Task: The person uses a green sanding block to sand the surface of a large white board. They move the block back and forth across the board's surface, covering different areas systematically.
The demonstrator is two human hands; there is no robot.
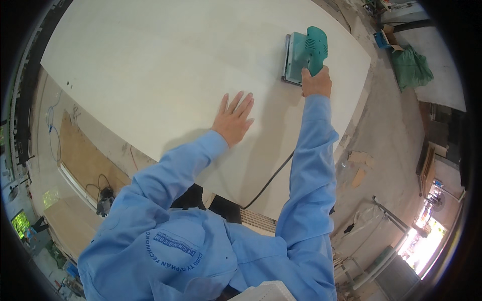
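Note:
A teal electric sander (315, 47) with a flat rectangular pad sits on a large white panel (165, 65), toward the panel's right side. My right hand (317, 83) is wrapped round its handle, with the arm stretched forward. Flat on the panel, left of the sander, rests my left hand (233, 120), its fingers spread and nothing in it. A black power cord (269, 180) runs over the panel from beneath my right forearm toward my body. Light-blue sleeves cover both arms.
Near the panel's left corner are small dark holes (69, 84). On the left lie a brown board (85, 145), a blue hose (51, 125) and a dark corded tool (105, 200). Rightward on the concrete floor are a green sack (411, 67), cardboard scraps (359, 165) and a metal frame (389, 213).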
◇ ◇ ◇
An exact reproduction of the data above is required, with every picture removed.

Task: The person uses a green sanding block to sand the surface of a large white board. They move the block back and forth across the board's surface, covering different areas systematically.
The demonstrator is two human hands; there is no robot.
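Note:
A teal electric sander (315, 47) with a flat rectangular pad sits on a large white panel (165, 65), toward the panel's right side. My right hand (317, 83) is wrapped round its handle, with the arm stretched forward. Flat on the panel, left of the sander, rests my left hand (233, 120), its fingers spread and nothing in it. A black power cord (269, 180) runs over the panel from beneath my right forearm toward my body. Light-blue sleeves cover both arms.
Near the panel's left corner are small dark holes (69, 84). On the left lie a brown board (85, 145), a blue hose (51, 125) and a dark corded tool (105, 200). Rightward on the concrete floor are a green sack (411, 67), cardboard scraps (359, 165) and a metal frame (389, 213).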

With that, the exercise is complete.